Kabinet Rasa Orde Baru dan Pos-Reformasi
Soewarno Bhumi Pada zaman Pak Harto menentukan kabinet itu sangat mudah dan cepat. Kenapa bisa? Karena Zaman Pak Harto berkuasa sebelum Pemilu dilaksanakan pun ia sudah tahu siapa pemenangnya dan siapa presidennya kelak. Pemilu sebagai representasi...
Soewarno Bhumi
Pada zaman Pak Harto menentukan kabinet itu sangat mudah dan cepat. Kenapa bisa? Karena Zaman Pak Harto berkuasa sebelum Pemilu dilaksanakan pun ia sudah tahu siapa pemenangnya dan siapa presidennya kelak. Pemilu sebagai representasi demokrasi juga diakal-akali. Agar terkesan sebagai negara yang demokratis maka diselenggarakan Pemilu tiap 5 tahun sekali. Tapi pemenangnya ya Golkar-Golkar juga atau Pak Harto-Pak Harto juga.
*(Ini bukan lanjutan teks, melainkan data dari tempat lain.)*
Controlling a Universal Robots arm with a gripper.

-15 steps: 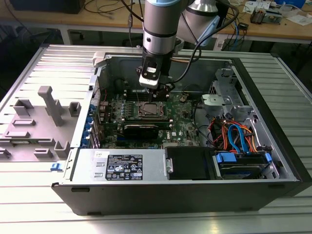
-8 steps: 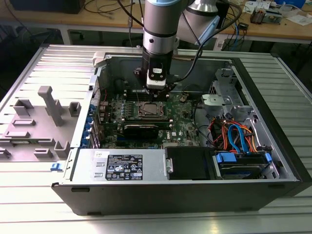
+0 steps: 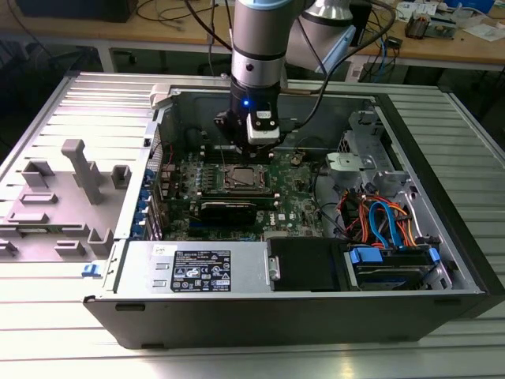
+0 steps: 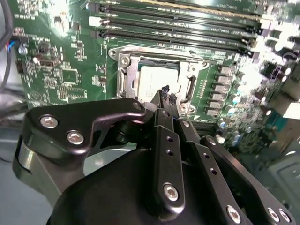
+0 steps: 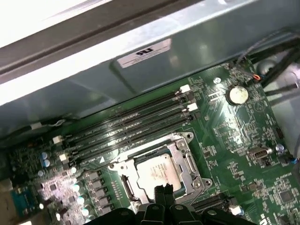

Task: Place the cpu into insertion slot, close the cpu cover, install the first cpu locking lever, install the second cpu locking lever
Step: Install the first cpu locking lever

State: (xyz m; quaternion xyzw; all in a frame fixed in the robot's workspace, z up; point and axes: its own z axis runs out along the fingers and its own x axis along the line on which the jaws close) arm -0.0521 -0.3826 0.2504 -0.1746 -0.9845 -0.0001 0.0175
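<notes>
The arm (image 3: pixel 259 47) is a silver-grey tube with a pale blue band, a black wrist and a small blue light (image 3: pixel 247 103). The claw (image 4: pixel 168 95) is matte black, with silver screws (image 4: pixel 170 191) along its links.

The cpu (image 5: pixel 157 169) sits in the insertion slot (image 5: pixel 140 157) on the green motherboard (image 5: pixel 225 136), its dull silver top showing through the cut-out of the cpu cover (image 5: pixel 183 159), which lies flat around it. The black tool (image 5: pixel 163 189) hangs over one edge of the cpu, its two fingertips (image 5: pixel 160 189) meeting with no gap between them. Four long black memory slots (image 5: pixel 126 126) run side by side between the socket and the grey case wall (image 5: pixel 84 70), which bears a white label (image 5: pixel 143 53). A round coin cell (image 5: pixel 237 94) sits well apart from the socket, near a bundle of wires (image 5: pixel 269 61). A cluster of small capacitors (image 5: pixel 75 187) stands on the socket's other side.
</notes>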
Lebih hebat lagi dalam menentukan susunan kabinet. Karena keotoriteran Suharto. Cukup bu Tien saja yang ia mintai rekomendasi atau paling serius cukup panggil Ali Moertopo atau Benny Moerdani. Kalau Bu Tien suka itu artinya pak Harto juga suka & setuju. Lalu tinggal putar nomer telepon dan disuruh menghadap. Maka besok jadi menteri deh. Tidak usah itu namanya fit and proper test, wong ndak ada KPK kok. Kepolisan dan Kejaksaan Agung memang ada, tetapi dianggap sebelah mata sama Pak Harto.
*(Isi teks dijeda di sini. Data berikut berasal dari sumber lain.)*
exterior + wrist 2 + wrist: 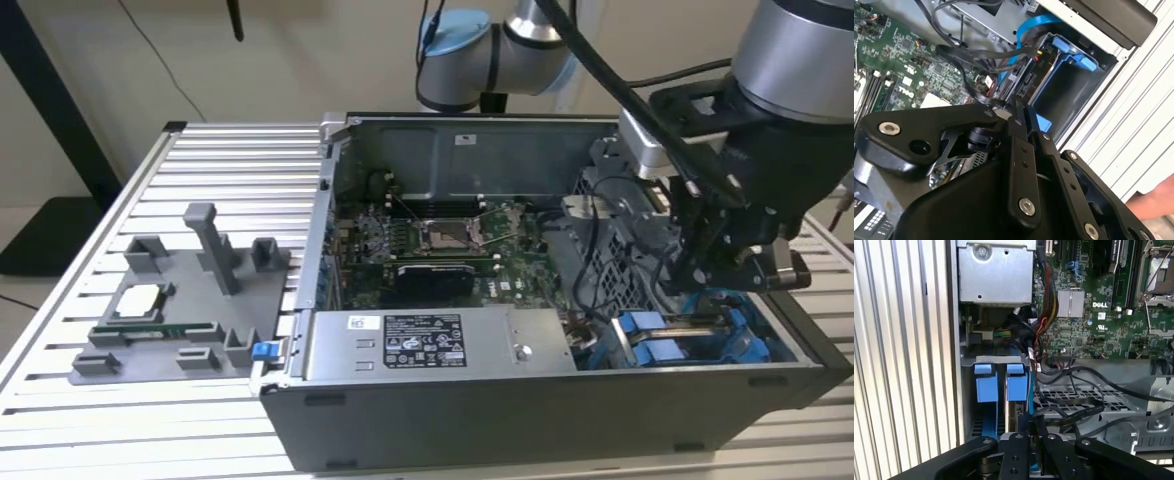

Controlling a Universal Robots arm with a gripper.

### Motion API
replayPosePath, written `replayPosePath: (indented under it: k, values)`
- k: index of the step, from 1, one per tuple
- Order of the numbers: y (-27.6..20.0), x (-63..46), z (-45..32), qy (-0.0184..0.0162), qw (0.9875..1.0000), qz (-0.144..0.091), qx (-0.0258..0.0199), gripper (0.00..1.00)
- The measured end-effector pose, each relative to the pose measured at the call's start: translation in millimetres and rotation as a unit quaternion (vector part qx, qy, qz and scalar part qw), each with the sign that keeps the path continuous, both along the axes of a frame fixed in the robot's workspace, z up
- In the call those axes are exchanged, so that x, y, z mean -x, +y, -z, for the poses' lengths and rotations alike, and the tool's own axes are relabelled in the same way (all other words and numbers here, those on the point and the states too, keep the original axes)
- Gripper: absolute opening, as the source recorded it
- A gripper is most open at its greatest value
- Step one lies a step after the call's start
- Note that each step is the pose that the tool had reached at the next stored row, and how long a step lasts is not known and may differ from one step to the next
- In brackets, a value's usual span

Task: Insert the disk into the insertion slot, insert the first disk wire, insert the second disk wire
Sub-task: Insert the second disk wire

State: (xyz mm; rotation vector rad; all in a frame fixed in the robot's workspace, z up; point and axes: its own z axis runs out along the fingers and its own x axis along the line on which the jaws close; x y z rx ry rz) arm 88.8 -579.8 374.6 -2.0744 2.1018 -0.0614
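The disk (1021,80) stands on edge in the insertion slot (1074,55), a bay with blue rails at the case's front corner on the exterior view's right (667,345). Blue tabs (986,382) flank the disk's end. A blue flat wire (1029,30) and black wires (979,52) run to its connector end. My gripper (1018,104) hangs just above that end, fingers pressed together, tips among the black wires (1074,410). Whether a wire is pinched between them is hidden. In the exterior view the gripper (721,285) is lowered over the bay.
The open case holds a grey labelled power-supply box (427,340) at the front and a green board with a silver socket (447,235) behind. A grey parts fixture (187,300) sits on the slatted table at the exterior view's left. A silver metal box (996,272) is beside the bay.
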Motion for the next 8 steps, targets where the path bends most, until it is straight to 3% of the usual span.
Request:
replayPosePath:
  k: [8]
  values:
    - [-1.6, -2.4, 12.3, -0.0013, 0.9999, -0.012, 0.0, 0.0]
Pada zaman Gus Dur, zaman Megawati, apalagi jaman SBY kurang lebih ya sama. Karena bayang-bayang Orde Baru pengaruhnya begitu kuat, maka dalam menentukan kabinet menteripun setali tiga uang alias “phodo wae” atau sama saja.
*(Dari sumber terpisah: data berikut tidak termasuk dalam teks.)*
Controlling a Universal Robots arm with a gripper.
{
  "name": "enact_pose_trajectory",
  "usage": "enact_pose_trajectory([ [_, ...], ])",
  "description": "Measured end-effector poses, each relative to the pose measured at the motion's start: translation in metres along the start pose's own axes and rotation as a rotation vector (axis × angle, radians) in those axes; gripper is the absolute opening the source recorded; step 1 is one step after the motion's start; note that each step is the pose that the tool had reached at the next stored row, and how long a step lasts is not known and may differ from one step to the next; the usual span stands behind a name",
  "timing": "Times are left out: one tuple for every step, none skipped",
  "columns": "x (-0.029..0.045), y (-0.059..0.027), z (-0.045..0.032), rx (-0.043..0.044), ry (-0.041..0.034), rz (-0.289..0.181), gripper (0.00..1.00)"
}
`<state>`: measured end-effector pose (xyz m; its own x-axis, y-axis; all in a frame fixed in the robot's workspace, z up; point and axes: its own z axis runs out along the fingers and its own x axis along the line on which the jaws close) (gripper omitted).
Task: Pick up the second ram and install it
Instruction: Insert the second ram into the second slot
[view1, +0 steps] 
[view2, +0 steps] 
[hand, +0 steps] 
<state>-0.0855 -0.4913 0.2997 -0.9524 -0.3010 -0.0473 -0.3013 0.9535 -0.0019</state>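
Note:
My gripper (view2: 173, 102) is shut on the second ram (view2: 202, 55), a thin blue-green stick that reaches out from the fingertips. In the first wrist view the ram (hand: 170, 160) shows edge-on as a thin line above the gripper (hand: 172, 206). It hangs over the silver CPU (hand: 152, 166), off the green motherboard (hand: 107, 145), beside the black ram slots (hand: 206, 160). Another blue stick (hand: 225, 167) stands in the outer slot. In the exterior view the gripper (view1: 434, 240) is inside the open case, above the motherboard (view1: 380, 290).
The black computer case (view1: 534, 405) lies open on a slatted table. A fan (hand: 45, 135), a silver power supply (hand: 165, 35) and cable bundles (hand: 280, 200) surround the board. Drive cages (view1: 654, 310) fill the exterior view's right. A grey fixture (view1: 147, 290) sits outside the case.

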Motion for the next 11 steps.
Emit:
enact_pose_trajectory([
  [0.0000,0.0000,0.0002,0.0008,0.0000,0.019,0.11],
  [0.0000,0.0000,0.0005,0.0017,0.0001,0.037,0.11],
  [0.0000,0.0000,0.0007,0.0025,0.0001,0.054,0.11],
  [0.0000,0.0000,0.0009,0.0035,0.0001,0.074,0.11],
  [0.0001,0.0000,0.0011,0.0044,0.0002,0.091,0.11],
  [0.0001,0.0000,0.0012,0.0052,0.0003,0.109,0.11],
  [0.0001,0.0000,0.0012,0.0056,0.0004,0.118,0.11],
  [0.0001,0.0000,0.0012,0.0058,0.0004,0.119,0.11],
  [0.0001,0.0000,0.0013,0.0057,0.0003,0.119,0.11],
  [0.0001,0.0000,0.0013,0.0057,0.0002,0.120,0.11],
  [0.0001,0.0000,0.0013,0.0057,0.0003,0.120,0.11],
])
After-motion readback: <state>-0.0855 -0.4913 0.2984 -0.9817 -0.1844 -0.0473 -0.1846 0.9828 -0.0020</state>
Bagaimana zaman Jokowi? Kita lihat saja drama yang sedang terjadi. Saya pribadi lebih baik tidak banyak beropini dan berekspektasi terlalu banyak. Takutnya nanti malah kuciwa. Tetapi paling tidak. Langkah awal yang diambil oleh Jokowi sudah benar dan positif. Bahwa untuk membangun suatu pemerintahan yang bersih, harus didahului dengan orang-orang yang bersih di kursinya masing-masing.
Dalam hal ini saya sangat setuju dengan pendapat seorang teman, bahwa susunan suatu kabinet memang cermin dari Presidennya.